CHAMBERSBURG, Pa. (AP) _ A hospital may be one of several sources of Legionnaires' disease that has killed three people in the biggest outbreak since 1976.

The victims all died in the last week, the latest on Tuesday. Ten others are known to be infected with the disease, which is transmitted in airborne water droplets, often through air-conditioning systems. Test results were pending on 30 to 50 more people.

Federal health officials found that some of the sick had been in Chambersburg Hospital _ as employees, volunteers, patients or visitors _ before the outbreak.

The federal Centers for Disease Control and Prevention is still testing water samples from the hospital. It has since flushed its hot-water system with 170-degree water and sanitized its air-conditioning system, hospital President Norman Epstein said.

In Cloquet, Minn., a Carlton County office building was closed indefinitely after the bacteria that causes Legionnaires' disease were found in the building's hot-water heater, said Larry Sundberg, an epidemiologist for the St.

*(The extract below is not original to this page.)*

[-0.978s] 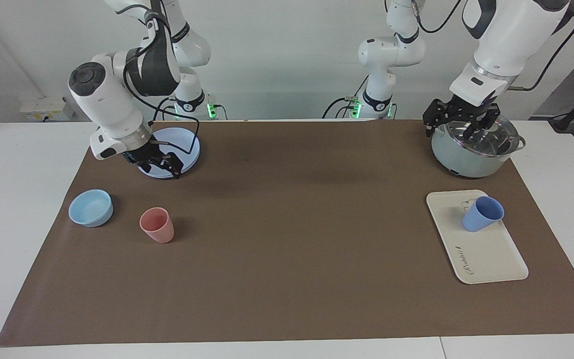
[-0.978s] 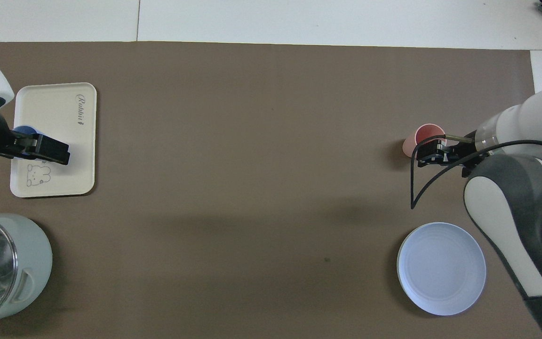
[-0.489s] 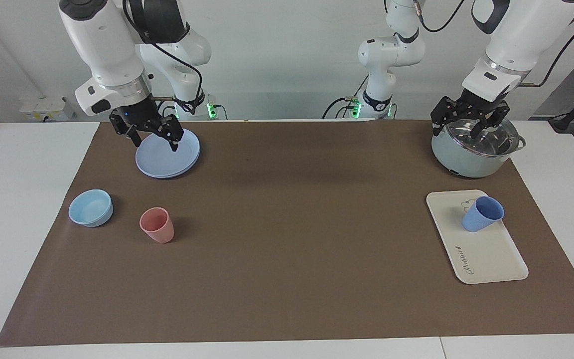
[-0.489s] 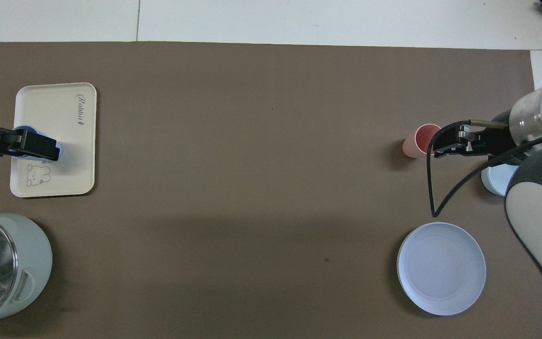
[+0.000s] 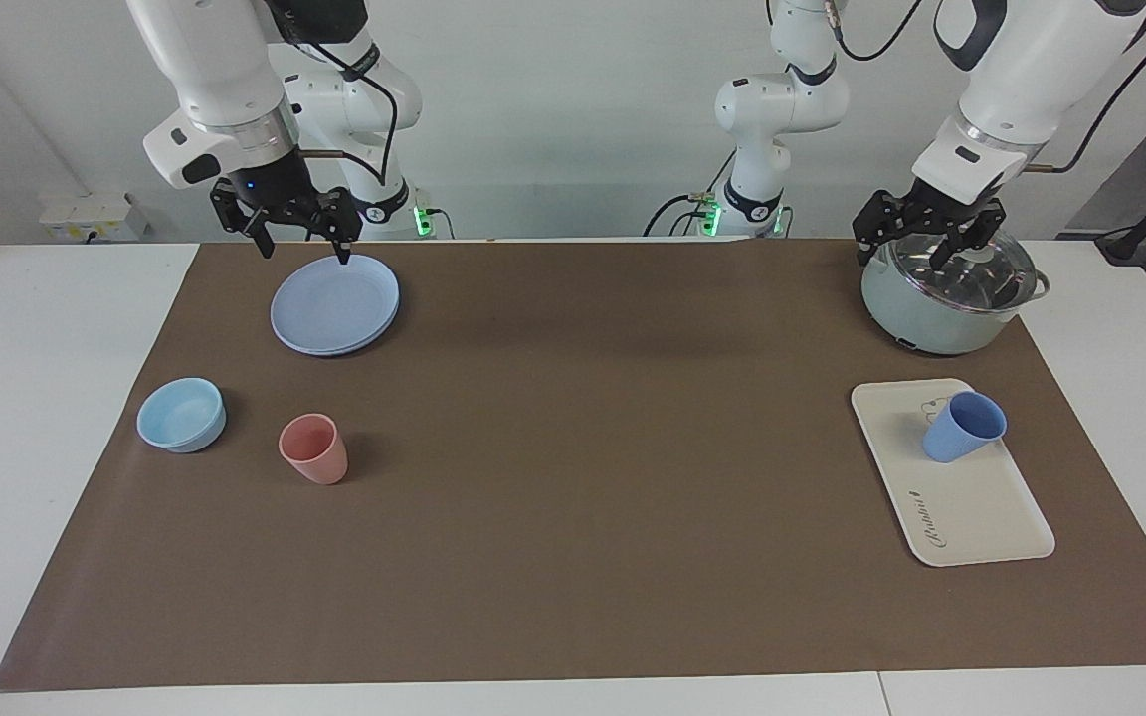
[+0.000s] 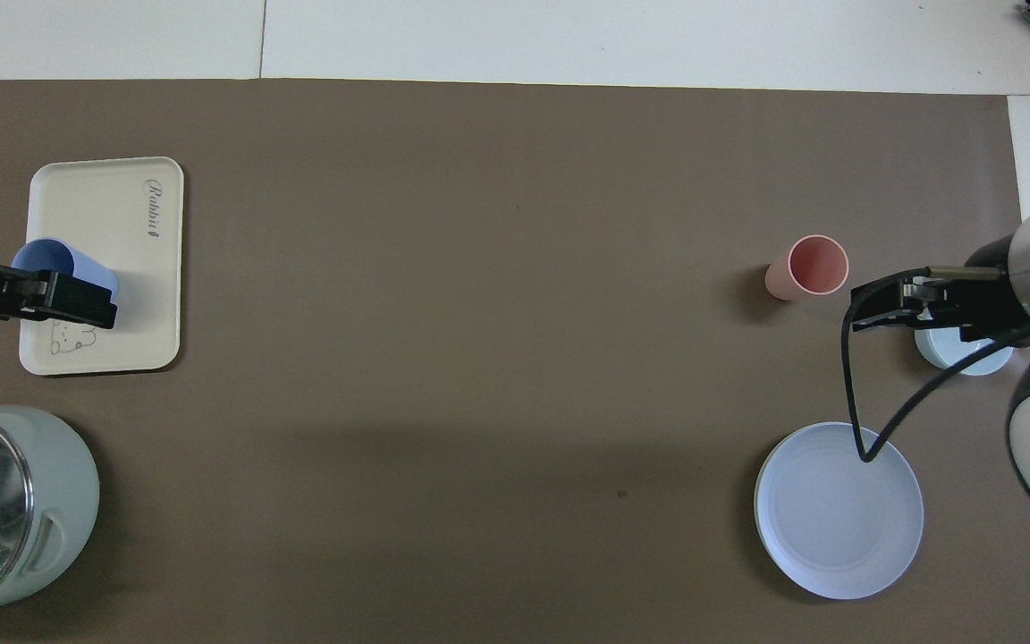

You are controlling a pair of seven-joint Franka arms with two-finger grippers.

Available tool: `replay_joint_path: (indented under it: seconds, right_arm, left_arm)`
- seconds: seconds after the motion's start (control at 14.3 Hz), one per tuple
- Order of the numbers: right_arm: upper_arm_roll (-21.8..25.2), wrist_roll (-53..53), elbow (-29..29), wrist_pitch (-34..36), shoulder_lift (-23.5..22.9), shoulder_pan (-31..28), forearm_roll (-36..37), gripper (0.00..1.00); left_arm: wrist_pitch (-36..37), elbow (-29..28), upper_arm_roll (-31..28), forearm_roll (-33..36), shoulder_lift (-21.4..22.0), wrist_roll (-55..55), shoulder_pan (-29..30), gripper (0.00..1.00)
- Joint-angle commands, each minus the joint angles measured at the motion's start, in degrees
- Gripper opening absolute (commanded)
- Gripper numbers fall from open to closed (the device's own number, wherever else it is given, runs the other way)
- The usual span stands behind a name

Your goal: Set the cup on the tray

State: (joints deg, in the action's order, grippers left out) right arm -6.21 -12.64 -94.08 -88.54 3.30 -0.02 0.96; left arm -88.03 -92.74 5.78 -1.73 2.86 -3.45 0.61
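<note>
The blue cup (image 5: 961, 428) stands on the cream tray (image 5: 981, 517), at the tray's end nearer to the robots, by the bear drawing. In the overhead view the cup (image 6: 54, 262) shows on the tray (image 6: 130, 268), partly covered by my raised left gripper (image 6: 77, 302). My left gripper (image 5: 921, 254) is open and empty, up in the air over the pot, apart from the cup. My right gripper (image 5: 302, 249) is open and empty, raised over the edge of the round blue plate nearest the robots. It also shows in the overhead view (image 6: 890, 302).
A lidded grey-green pot (image 5: 946, 298) stands nearer to the robots than the tray. Toward the right arm's end lie a round blue plate (image 5: 334, 303), a light-blue bowl (image 5: 181, 414) and a pink tumbler (image 5: 313, 448). A brown mat (image 5: 573, 517) covers the table.
The right gripper has risen from low over the plate and drawn back toward the robots. The left gripper has lifted a little over the pot. The cup and tray have not moved.
</note>
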Motion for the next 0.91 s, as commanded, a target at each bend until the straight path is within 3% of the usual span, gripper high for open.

Louis County Health Department.

He said one worker has contracted the illness, but the source has not been determined.

The building's air-conditioning system malfunctioned June 20, leaking water where mold and mildew later formed. The building, which houses the state Department of Motor Vehicles and other offices, was closed soon afterward.

Legionnaires' disease derived its name from an outbreak in 1976, when 29 people attending an American Legion convention at a Philadelphia hotel became infected and died.

Symptoms usually do not appear for two to 14 days and infected people can die within days if not given antibiotics.